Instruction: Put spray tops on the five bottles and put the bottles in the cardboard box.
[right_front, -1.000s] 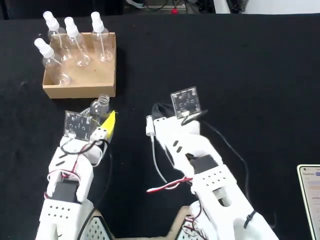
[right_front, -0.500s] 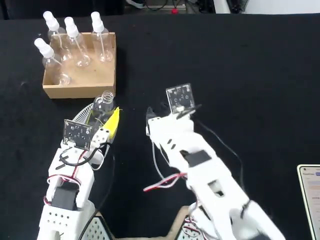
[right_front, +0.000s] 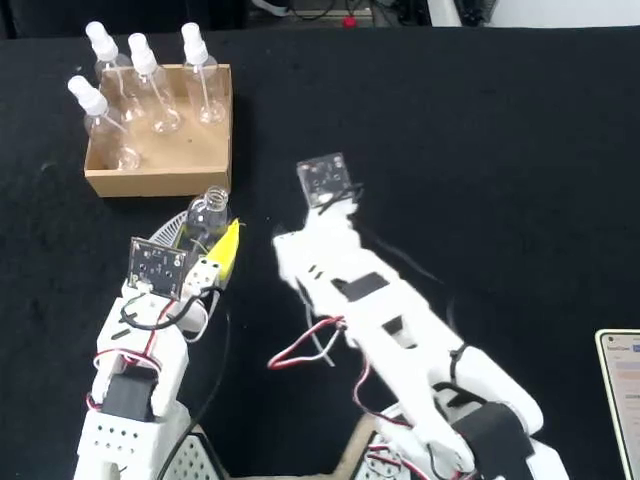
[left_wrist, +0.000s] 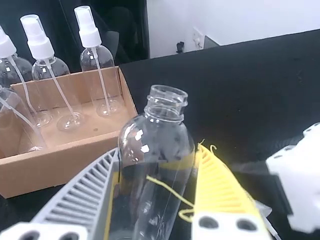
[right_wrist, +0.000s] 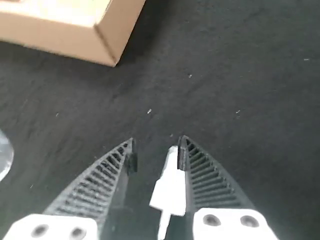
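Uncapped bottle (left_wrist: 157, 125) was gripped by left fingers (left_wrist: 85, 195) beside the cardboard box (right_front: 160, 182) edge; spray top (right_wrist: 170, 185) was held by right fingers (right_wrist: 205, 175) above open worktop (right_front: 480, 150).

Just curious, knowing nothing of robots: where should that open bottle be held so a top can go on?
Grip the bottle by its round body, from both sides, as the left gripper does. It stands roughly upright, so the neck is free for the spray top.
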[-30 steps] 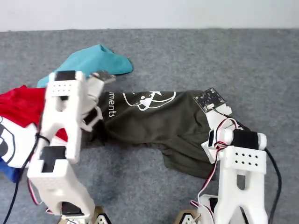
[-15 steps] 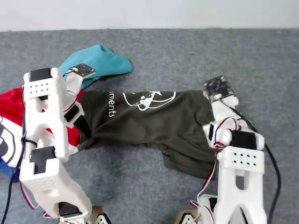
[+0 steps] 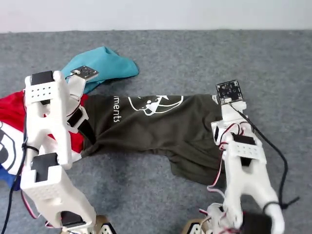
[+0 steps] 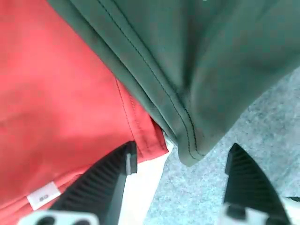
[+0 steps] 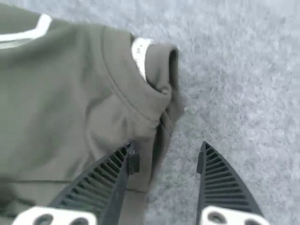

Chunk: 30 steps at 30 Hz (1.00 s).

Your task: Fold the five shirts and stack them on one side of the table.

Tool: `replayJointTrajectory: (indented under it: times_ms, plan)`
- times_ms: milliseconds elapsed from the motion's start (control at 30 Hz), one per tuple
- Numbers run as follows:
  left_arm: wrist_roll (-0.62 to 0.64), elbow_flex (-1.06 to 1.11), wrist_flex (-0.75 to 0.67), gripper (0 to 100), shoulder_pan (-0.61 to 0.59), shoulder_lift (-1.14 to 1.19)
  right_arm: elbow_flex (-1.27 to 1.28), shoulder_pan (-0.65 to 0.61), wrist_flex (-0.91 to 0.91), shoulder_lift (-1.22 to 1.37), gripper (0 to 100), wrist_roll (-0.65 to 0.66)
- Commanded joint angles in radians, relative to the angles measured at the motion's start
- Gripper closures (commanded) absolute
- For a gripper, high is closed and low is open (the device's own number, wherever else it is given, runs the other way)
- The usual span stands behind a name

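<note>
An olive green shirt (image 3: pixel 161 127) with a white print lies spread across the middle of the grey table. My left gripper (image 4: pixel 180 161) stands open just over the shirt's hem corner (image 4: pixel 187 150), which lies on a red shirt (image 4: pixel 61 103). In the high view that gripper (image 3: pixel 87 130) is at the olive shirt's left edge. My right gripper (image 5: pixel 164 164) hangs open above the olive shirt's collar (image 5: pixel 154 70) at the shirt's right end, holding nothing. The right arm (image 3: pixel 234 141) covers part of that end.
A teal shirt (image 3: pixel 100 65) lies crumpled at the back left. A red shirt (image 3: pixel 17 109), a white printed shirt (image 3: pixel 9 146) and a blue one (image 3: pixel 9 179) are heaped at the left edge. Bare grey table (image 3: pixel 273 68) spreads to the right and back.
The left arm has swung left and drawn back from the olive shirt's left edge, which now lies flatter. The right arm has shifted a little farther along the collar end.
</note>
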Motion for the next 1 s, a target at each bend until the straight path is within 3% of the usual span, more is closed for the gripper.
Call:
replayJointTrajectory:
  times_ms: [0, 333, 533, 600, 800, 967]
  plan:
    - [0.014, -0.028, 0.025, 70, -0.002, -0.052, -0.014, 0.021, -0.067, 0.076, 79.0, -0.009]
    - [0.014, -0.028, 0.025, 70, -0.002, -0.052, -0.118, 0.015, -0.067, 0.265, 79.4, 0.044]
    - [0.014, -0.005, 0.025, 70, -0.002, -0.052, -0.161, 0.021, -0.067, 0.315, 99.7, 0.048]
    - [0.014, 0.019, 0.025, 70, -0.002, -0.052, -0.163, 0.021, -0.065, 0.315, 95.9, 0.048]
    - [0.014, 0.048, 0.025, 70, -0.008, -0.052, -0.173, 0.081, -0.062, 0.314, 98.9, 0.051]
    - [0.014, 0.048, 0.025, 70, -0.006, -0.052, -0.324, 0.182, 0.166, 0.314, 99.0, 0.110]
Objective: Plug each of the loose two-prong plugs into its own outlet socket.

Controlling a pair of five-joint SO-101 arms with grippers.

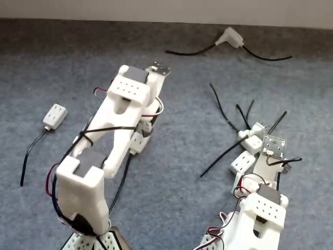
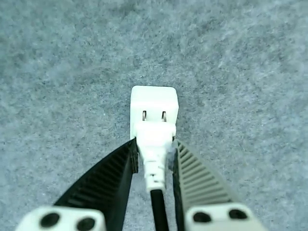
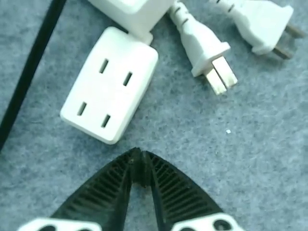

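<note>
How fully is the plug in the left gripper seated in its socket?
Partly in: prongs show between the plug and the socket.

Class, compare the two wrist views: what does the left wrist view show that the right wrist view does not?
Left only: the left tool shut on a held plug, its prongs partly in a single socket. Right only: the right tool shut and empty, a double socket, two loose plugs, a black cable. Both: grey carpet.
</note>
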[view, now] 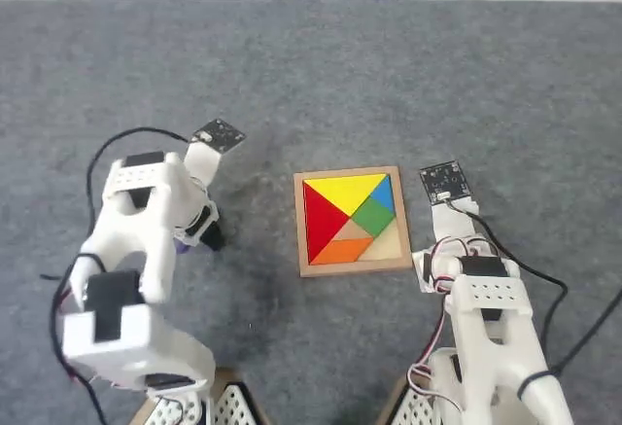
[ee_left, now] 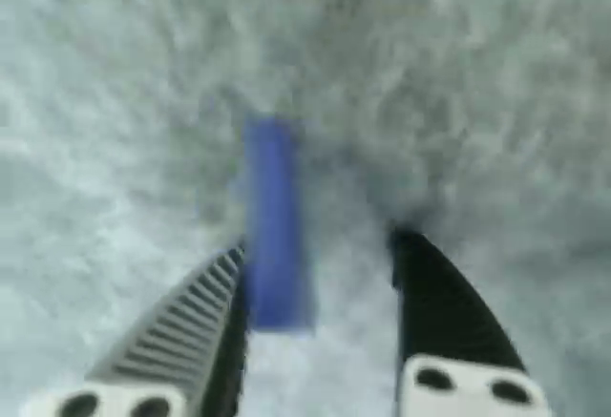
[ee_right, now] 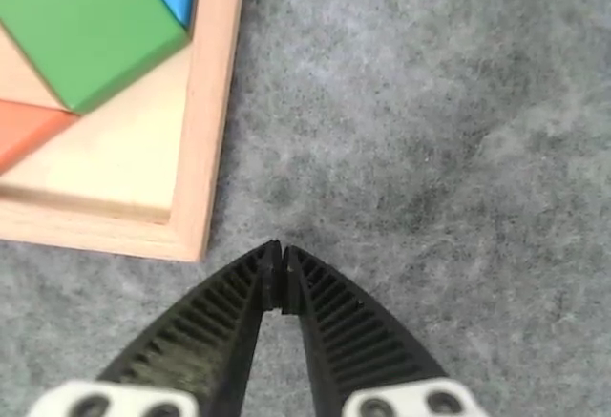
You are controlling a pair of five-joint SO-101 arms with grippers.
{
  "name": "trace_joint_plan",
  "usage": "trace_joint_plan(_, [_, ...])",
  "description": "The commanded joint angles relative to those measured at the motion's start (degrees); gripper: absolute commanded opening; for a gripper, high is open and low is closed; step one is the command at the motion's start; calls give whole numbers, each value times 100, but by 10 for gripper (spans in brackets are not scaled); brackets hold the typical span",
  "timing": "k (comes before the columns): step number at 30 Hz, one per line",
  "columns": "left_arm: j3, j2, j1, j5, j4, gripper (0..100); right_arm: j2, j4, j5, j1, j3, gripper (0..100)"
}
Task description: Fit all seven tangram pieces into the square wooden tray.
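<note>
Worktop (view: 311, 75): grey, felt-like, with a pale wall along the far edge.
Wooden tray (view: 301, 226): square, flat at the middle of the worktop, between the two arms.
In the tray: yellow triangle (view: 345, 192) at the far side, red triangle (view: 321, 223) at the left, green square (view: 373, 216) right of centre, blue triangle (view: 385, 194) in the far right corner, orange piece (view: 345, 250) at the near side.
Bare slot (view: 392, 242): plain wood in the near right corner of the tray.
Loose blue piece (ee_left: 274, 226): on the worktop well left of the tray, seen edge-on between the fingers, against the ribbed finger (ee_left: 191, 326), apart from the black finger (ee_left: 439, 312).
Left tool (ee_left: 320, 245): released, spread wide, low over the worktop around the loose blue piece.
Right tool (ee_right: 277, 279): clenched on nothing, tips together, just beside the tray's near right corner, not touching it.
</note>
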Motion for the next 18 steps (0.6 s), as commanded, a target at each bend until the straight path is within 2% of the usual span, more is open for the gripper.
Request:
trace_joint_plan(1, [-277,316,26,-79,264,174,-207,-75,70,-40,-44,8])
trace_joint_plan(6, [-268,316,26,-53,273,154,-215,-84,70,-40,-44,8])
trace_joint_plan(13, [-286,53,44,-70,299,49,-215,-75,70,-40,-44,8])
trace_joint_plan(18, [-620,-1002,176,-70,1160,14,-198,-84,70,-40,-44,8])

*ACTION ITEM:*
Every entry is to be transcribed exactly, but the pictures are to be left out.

*ANSWER SPACE:*
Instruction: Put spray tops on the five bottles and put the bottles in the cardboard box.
[right_front, -1.000s] 
[right_front, -0.500s] 
[right_front, +0.000s] 
[left_wrist, +0.000s] 
[right_wrist, +0.000s] 
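Uncapped bottle (left_wrist: 157, 125) was gripped by left fingers (left_wrist: 85, 195) beside the cardboard box (right_front: 160, 182) edge; spray top (right_wrist: 170, 185) was held by right fingers (right_wrist: 205, 175) above open worktop (right_front: 480, 150).

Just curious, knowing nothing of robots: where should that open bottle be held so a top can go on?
Grip the bottle by its round body, from both sides, as the left gripper does. It stands roughly upright, so the neck is free for the spray top.
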[-30 steps] 
[-15 steps] 
[+0 steps] 
[+0 steps] 
[+0 steps] 

Chunk: 30 steps at 30 Hz (1.00 s).

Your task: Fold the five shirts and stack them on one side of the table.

Tool: `replayJointTrajectory: (indented under it: times_ms, plan)`
- times_ms: milliseconds elapsed from the motion's start (control at 30 Hz), one per tuple
- Numbers run as follows:
  left_arm: wrist_roll (-0.62 to 0.64), elbow_flex (-1.06 to 1.11), wrist_flex (-0.75 to 0.67), gripper (0 to 100), shoulder_pan (-0.61 to 0.59), shoulder_lift (-1.14 to 1.19)
  right_arm: elbow_flex (-1.27 to 1.28), shoulder_pan (-0.65 to 0.61), wrist_flex (-0.91 to 0.91), shoulder_lift (-1.22 to 1.37), gripper (0 to 100), wrist_roll (-0.65 to 0.66)
- Commanded joint angles in radians, relative to the angles measured at the motion's start
- Gripper closures (commanded) absolute
- For a gripper, high is closed and low is open (the device's own number, wherever else it is given, runs the other way)
- The usual span stands behind a name

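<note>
An olive green shirt (image 3: pixel 161 127) with a white print lies spread across the middle of the grey table. My left gripper (image 4: pixel 180 161) stands open just over the shirt's hem corner (image 4: pixel 187 150), which lies on a red shirt (image 4: pixel 61 103). In the high view that gripper (image 3: pixel 87 130) is at the olive shirt's left edge. My right gripper (image 5: pixel 164 164) hangs open above the olive shirt's collar (image 5: pixel 154 70) at the shirt's right end, holding nothing. The right arm (image 3: pixel 234 141) covers part of that end.
A teal shirt (image 3: pixel 100 65) lies crumpled at the back left. A red shirt (image 3: pixel 17 109), a white printed shirt (image 3: pixel 9 146) and a blue one (image 3: pixel 9 179) are heaped at the left edge. Bare grey table (image 3: pixel 273 68) spreads to the right and back.
The left arm has swung left and drawn back from the olive shirt's left edge, which now lies flatter. The right arm has shifted a little farther along the collar end.
</note>
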Motion for the next 1 s, a target at each bend until the straight path is within 3% of the usual span, more is closed for the gripper.
Call:
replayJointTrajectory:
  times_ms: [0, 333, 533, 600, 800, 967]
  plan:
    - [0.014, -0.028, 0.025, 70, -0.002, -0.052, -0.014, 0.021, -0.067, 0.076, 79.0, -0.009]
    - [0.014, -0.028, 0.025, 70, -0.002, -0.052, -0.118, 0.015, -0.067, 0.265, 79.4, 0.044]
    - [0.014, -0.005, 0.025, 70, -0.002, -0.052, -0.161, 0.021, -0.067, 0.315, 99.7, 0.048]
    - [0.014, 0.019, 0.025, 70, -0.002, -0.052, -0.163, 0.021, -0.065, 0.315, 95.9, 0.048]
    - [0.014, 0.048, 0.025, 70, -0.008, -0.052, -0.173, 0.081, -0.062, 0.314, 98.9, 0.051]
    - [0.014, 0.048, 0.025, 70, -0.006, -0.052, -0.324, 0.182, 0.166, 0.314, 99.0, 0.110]
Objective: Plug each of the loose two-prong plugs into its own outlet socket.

Controlling a pair of five-joint SO-101 arms with grippers.


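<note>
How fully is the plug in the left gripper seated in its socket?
Partly in: prongs show between the plug and the socket.

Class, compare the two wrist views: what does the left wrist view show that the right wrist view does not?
Left only: the left tool shut on a held plug, its prongs partly in a single socket. Right only: the right tool shut and empty, a double socket, two loose plugs, a black cable. Both: grey carpet.
</note>
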[view, now] 
[ee_left, now] 
[ee_right, now] 
You are controlling a pair of five-joint SO-101 arms with grippers.
{
  "name": "trace_joint_plan",
  "usage": "trace_joint_plan(_, [_, ...])",
  "description": "The commanded joint angles relative to those measured at the motion's start (degrees); gripper: absolute commanded opening; for a gripper, high is open and low is closed; step one is the command at the motion's start; calls give whole numbers, each value times 100, but by 10 for gripper (spans in brackets are not scaled); brackets hold the typical span",
  "timing": "k (comes before the columns): step number at 30 Hz, one per line",
  "columns": "left_arm: j3, j2, j1, j5, j4, gripper (0..100); right_arm: j2, j4, j5, j1, j3, gripper (0..100)"
}
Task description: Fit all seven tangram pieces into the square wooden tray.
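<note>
Worktop (view: 311, 75): grey, felt-like, with a pale wall along the far edge.
Wooden tray (view: 301, 226): square, flat at the middle of the worktop, between the two arms.
In the tray: yellow triangle (view: 345, 192) at the far side, red triangle (view: 321, 223) at the left, green square (view: 373, 216) right of centre, blue triangle (view: 385, 194) in the far right corner, orange piece (view: 345, 250) at the near side.
Bare slot (view: 392, 242): plain wood in the near right corner of the tray.
Loose blue piece (ee_left: 274, 226): on the worktop well left of the tray, seen edge-on between the fingers, against the ribbed finger (ee_left: 191, 326), apart from the black finger (ee_left: 439, 312).
Left tool (ee_left: 320, 245): released, spread wide, low over the worktop around the loose blue piece.
Right tool (ee_right: 277, 279): clenched on nothing, tips together, just beside the tray's near right corner, not touching it.
</note>
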Motion for the next 18 steps (0.6 s), as commanded, a target at each bend until the straight path is within 2% of the usual span, more is open for the gripper.
Request:
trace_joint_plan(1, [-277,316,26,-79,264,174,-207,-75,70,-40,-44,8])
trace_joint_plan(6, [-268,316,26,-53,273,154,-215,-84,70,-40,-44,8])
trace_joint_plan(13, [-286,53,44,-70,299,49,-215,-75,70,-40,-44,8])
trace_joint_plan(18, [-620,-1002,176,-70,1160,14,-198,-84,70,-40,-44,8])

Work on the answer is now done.